To appreciate this fortune, you have to look at where it started. Steve was born in 1941 on a farm in Dora, Missouri. It was a tiny town. They didn’t have much money. When he was nine, his family moved to Memphis. It was a big change. He went from the country to the city. He heard black gospel music for the first time. He fell in love with the rhythm.
He got his first guitar from a mail order catalog. It cost about $18. He mowed lawns to pay for it. He didn’t have expensive lessons. He learned by listening to the radio. He worked at a grocery store unloading trucks. He joined the musicians union early because he wanted a pension. He was always thinking about the future.
He was a white kid playing in black clubs in the segregated South. It was dangerous sometimes, but the music brought people together. He helped integrate Memphis. He showed that talent has no color. He went from a farm boy with a cheap guitar to a millionaire legend. It is the American dream come true. Steve was a family man. He was married to Angel High Totower for 37 years.
In the music world, that is an eternity. They were a team. She was there when the checks were small, and she was there when the checks got huge. He had two children from his first marriage, Steven, and Ashley. And he had two children with Angel, Cameron, and Andrea. He loved them all. He didn’t want them to fight over money when he was gone.
We see so many celebrity families tear each other apart after a death. Look at Prince or Artha Franklin. Their family spent years in court fighting over the money. Steve didn’t want that. He set everything up. He sold the catalog so the money was liquid. He bought the house so it was paid for. He bought the investment guitars.
He made a plan. That is why the family is crying. They are not fighting. They are grieving together. They are grateful that their father loved them enough to handle the boring business stuff so they wouldn’t have to. Even at the very end, Steve was still earning for his family. He was 84 years old, but he was in the studio.

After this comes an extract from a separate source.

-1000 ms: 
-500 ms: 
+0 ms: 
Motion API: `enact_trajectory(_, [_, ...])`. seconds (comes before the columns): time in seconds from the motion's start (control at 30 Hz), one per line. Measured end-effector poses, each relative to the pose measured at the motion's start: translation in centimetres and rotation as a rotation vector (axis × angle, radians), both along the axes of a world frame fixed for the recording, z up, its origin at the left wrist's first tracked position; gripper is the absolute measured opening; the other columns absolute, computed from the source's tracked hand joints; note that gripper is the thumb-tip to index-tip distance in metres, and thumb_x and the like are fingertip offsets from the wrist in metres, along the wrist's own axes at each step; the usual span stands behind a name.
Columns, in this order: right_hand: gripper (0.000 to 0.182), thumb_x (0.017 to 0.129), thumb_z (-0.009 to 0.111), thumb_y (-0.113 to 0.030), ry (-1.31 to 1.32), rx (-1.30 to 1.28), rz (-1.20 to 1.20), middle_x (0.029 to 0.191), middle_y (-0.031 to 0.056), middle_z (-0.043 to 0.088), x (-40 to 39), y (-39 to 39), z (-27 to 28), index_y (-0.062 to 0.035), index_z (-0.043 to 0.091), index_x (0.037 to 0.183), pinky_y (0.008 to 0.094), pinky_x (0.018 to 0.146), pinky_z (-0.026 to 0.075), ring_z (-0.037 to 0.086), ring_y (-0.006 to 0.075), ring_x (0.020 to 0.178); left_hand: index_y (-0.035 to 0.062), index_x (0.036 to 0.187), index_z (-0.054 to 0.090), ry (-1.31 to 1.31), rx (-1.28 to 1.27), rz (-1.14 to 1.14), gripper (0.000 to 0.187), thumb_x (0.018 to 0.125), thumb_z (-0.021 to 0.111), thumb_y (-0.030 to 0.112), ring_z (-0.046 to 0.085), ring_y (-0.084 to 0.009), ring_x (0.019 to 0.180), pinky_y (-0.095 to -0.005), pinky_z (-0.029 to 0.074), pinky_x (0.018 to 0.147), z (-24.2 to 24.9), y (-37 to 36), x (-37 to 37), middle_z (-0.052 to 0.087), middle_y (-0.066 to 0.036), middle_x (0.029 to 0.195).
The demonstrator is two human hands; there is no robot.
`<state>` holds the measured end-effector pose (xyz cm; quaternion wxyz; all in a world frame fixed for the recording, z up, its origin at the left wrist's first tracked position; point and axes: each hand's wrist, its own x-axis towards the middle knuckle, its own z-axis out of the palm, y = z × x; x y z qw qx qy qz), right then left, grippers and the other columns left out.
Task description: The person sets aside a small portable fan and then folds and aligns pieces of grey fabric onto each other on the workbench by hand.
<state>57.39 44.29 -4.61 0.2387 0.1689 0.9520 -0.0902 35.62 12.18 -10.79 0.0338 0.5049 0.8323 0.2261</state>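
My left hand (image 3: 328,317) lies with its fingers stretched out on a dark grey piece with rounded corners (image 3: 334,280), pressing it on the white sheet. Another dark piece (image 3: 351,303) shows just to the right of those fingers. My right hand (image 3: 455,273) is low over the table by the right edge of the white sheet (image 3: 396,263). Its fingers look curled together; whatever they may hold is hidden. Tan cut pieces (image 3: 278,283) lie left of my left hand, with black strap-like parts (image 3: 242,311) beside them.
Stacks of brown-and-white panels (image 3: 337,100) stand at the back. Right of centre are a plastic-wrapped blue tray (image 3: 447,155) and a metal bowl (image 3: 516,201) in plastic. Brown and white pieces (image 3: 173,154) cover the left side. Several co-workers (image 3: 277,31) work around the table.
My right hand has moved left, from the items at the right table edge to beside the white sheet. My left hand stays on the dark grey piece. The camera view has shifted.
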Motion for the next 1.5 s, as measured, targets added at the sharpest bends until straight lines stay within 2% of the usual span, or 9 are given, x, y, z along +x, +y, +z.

He was working on a new instrumental album. He called up his famous friends. Billy Gibbons from ZZ Top came to play. Brian May from the band Queen played on a track. Steve was so proud of it. He said it was mostly done before he died. This unreleased album is a final asset. When it is released, it will be a big deal.
Fans all over the world will want to hear the last notes the Colonel ever played. The money from this album will go to his estate. It is one last paycheck from dad, one last gift from the grave. Steve Craropper was known for being humble. He didn’t play long flashy solos. He said, “I just play the rhythm. I stay out of the way of the singer.
” He lived his life the same way. He didn’t flash his cash. He didn’t act like a diva. He just did the work. He laid down the groove. He built a solid foundation for his family just like he built a solid foundation for those soul songs. When he died on that Wednesday in December, he left a hole in the music world that can never be filled.
But he filled the lives of his family with security and love. The tears falling in the Cropper household are tears of sorrow, yes, but they are also tears of thanks. [music] Thanks for the house. Thanks for the songs. Thanks for the guitars. Thanks for the wisdom. Steve Craropper left behind a fortune of $5 million.
But the real fortune was the example he set. He showed that you can be a rock star and a responsible father. He showed that you can be famous and still be kind. He played it perfect, man. Just like Keith Richards said. He played the guitar perfect and he played the game of life perfect. And now his family can live in peace, protected by the house that soul built.